WHERE ParticipationTypeMask BETWEEN 4 AND 6
) AS Other ON Sales.ActivityId = Other.ActivityId -- More cols for join?
One way is to join to your table twice and add the ParticipationMask filters to the Join Clause. e.g
JOIN activityparty activityparty_sales
ON appointment.activityid = activityparty_sales.activityid
AND activityparty_sales.participationtypemask IN ( 1, 2, 3 )
And
JOIN activityparty activityparty_other
ON appointment.activityid = activityparty_other.activityid
AND activityparty_other.participationtypemask IN ( 4, 5, 6 )
This is somewhat complicated (for me at least) because you've got a bunch of Right joins with nested joins.
I converted them into more standard joins (but without an ability to test I could be wrong)
SELECT [your fields]
FROM appointment
INNER JOIN activityparty activityparty_sales
ON appointment.activityid = activityparty_sales.activityid
AND activityparty_sales.participationtypemask IN ( 1, 2, 3 )
LEFT JOIN systemuser systemuser_sales
ON systemuser_sales.systemuserid = activityparty_sales.partyid
LEFT JOIN ACCOUNT account_sales
ON account_sales.accountid = activityparty_sales.partyid
LEFT JOIN contact AS contact_1_sales
ON contact_1_sales.contactid = activityparty_sales.partyid
LEFT OUTER JOIN contact contact_sales
ON appointment.new_contactperson = contact_sales.contactid
INNER JOIN activityparty activityparty_other
ON appointment.activityid = activityparty_other.activityid
AND activityparty_other.participationtypemask IN ( 4, 5, 6 )

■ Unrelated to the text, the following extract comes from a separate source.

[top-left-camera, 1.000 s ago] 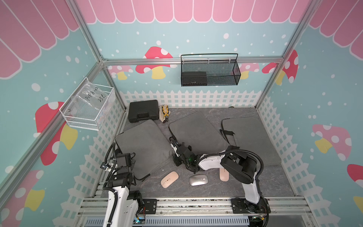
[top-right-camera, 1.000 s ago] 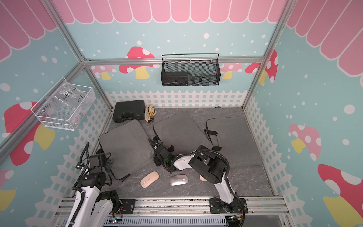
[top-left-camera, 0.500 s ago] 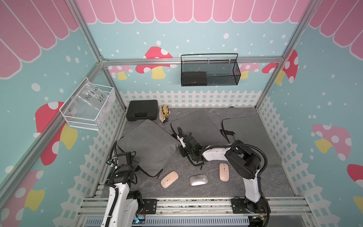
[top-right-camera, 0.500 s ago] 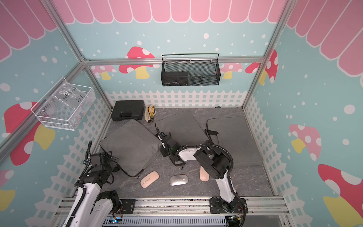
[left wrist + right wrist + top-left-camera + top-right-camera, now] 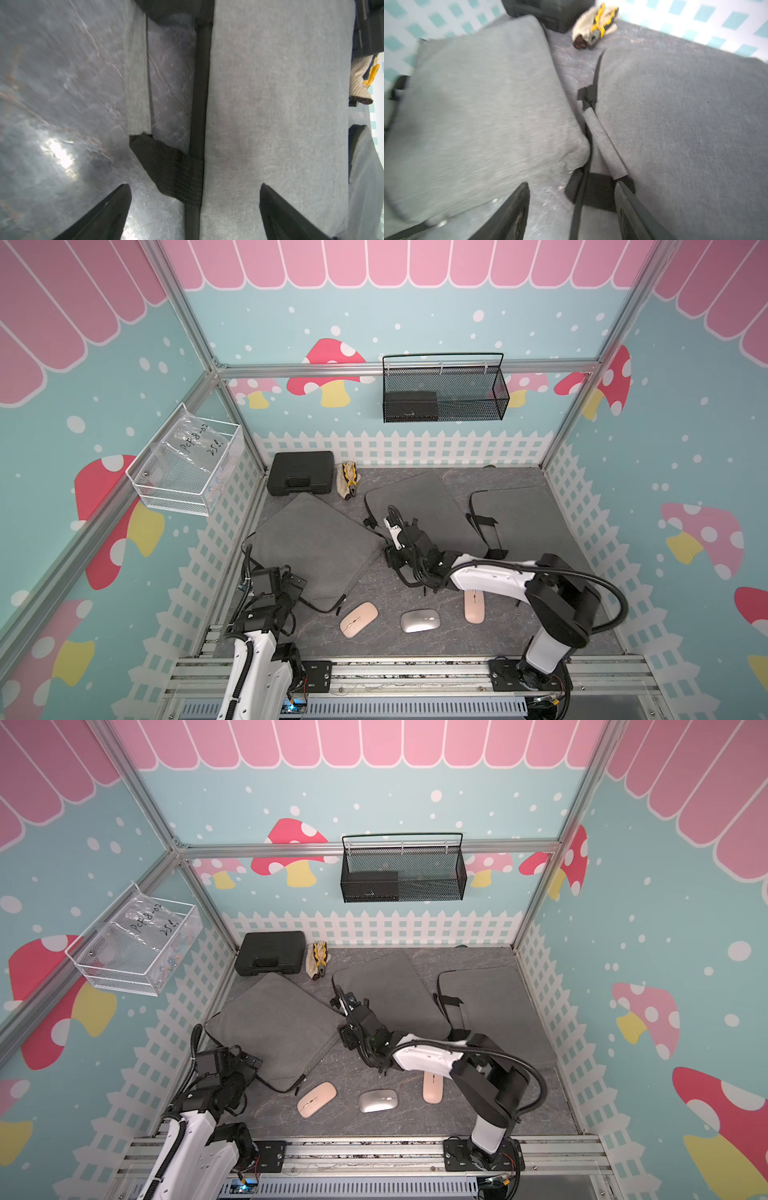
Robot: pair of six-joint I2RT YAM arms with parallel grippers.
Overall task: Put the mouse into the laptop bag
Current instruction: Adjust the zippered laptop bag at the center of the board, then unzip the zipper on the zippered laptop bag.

LEFT JOIN systemuser systemuser_other
ON systemuser_other.systemuserid = activityparty_other.partyid
LEFT JOIN ACCOUNT account_other
ON account_other.accountid = activityparty_other.partyid
LEFT JOIN contact AS contact_1_other
ON contact_1_other.contactid = activityparty_other.partyid
LEFT OUTER JOIN contact contact_other
ON appointment.new_contactperson = contact_other.contactid
Another thing that complicates this is that without knowing your data may have multiple values for Sales and Other
If that's the case then you'll need to add two CTEs that use Row_Number and then Add a where clause
WHERE
(CTE_sales.activityid is null
or CTE_other.activityid is null
or CTE_sales.RN = CTE_other.RN)
*Actually a CTE isn't a bad idea
If I am interpreting your question correctly it sounds like you need to use sub queries.
Write one sub query to find the “Sales” data for the activity and another to find your “Other” data for the activity. You can then join each one back to the base activity record. Note that depending on exactly how your data is structured the sub queries could be as simple as adding an AND clause to the join which filters it down to just the desired record types, and then repeating the join with different criteria.
This should work assuming there is only one of each record type for the activity, if you start running into situations where a sub query can return more than one row per activity then you may have problems with it breeding extra rows while it tries to match up all of the possible combinations.